Her only other public statements were 10 days ago, in a social media post in which she warned against “excessive use of force by police against peaceful protesters in Tbilisi,” which she said was “not consistent with democratic values ​​and threatens Georgia’s Euro-Atlantic aspirations.” “.

But Georgian opposition lawmakers want Ghani and Foreign Minister David Cameron to go much further.

Giorgi Vashadze, MP and leader of the Strategy Builder Party, said: “Lord Cameron was one of Georgia’s most prominent international supporters when we were invaded in 2008.

“We were grateful for his support, which contributed a lot to the morale of the country.

“As Secretary of State, I ask him to do the same to highlight the government’s attempts to suppress dissent during the election year,” he added.

Tina Bokochava, Georgian MP and parliamentary leader of the United National Movement, said: “These written answers show that the UK government was particularly concerned about the situation in Georgia.

“We now need to make these concerns public, so that the ruling party understands that the international community is united in opposing such authoritarian actions.”

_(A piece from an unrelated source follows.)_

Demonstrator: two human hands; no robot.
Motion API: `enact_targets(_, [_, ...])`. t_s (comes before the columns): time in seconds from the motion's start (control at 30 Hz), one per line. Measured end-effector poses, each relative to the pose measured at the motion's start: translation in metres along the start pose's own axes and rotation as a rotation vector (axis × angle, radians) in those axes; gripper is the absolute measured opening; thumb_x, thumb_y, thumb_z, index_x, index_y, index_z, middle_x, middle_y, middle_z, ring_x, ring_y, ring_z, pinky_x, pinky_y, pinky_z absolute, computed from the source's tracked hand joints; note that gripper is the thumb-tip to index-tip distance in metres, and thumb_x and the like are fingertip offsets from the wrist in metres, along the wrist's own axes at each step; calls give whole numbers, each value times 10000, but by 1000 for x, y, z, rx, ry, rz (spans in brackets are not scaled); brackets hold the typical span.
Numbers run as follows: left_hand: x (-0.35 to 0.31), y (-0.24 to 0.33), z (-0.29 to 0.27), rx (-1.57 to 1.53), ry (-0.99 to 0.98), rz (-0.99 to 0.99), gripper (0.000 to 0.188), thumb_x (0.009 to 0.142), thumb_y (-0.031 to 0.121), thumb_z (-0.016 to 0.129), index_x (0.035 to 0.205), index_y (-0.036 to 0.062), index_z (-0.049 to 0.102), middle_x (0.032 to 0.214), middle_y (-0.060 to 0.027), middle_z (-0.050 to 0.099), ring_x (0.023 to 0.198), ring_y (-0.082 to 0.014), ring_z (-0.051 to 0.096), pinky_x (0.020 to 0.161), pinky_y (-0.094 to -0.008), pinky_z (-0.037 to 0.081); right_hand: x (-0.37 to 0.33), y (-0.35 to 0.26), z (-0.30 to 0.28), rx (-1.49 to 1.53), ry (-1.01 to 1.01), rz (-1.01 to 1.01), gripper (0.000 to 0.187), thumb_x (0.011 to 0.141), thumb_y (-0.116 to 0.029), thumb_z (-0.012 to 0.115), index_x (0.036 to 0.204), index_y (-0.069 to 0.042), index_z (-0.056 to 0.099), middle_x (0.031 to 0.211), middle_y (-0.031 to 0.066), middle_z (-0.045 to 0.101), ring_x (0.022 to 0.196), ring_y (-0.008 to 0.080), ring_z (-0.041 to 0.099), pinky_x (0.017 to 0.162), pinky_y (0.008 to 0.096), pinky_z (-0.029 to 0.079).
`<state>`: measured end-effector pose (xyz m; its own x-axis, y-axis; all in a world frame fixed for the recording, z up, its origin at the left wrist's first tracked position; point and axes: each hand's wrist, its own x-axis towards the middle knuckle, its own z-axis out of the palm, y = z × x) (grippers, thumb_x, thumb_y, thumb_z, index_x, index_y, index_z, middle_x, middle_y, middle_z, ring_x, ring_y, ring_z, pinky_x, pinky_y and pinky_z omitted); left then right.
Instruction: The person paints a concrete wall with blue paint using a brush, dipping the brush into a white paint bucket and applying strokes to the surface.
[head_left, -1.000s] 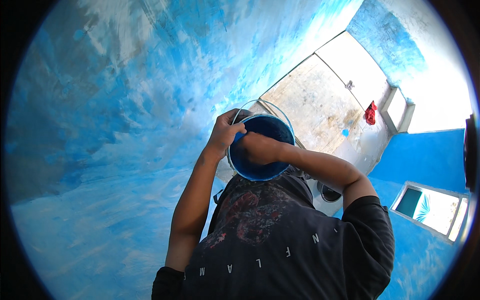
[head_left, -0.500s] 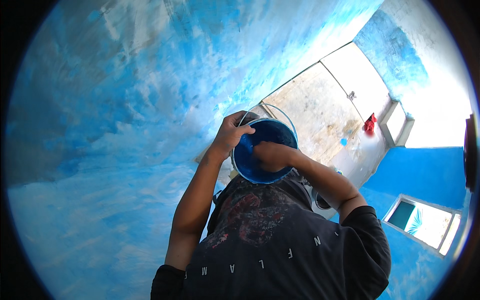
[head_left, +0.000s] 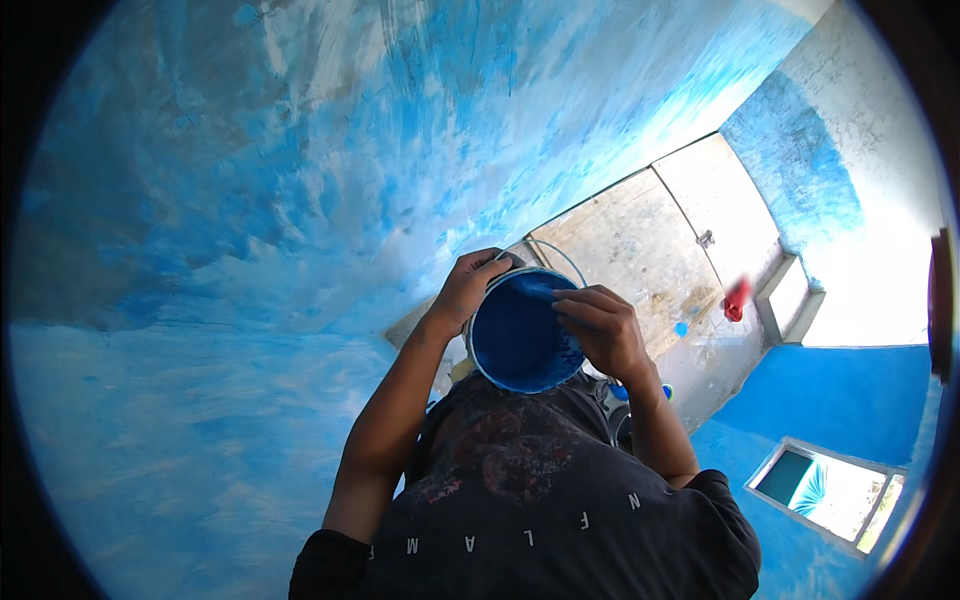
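Observation:
A bucket with a blue-coated inside is held in front of my dark, paint-stained shirt, its mouth turned up toward me. My left hand grips the upper left of its rim, thumb over the edge. The thin wire handle arches beyond the far side. At the right of the rim is my right hand, its fingers bent together over the opening. A lighter blue streak shows by those fingertips; whether they pinch anything is too small to make out.
A wall streaked blue and white rises on the left and ahead. Pale stained panels with a dark seam stretch beyond the bucket. A blurred red item is farther right, near a light ledge. A window is at lower right.
My right hand has come up from deep inside the bucket to the right of its rim. My left hand keeps its grip. The bucket sits slightly lower in view.

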<state>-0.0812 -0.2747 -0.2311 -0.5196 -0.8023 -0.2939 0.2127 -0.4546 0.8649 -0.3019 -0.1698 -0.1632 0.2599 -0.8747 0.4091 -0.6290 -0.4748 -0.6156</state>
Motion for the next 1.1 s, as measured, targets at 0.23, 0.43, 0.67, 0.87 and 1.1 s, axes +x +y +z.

A spokesman for the British Foreign, Commonwealth and Development Office told the BBC that the UK was “deeply concerned” about the Foreign Influence Bill.

They added, “The accompanying rhetoric and excessive force used by the police against the demonstrators raises deep concern.”

“We urge the Georgian authorities to exercise restraint in monitoring peaceful demonstrations.”

“The UK continues to work with the Georgian government and civil society organizations in Tbilisi, and our ambassador has continually raised our concerns about the proposed law to the Georgian government, most recently to the Prime Minister on 22 April.”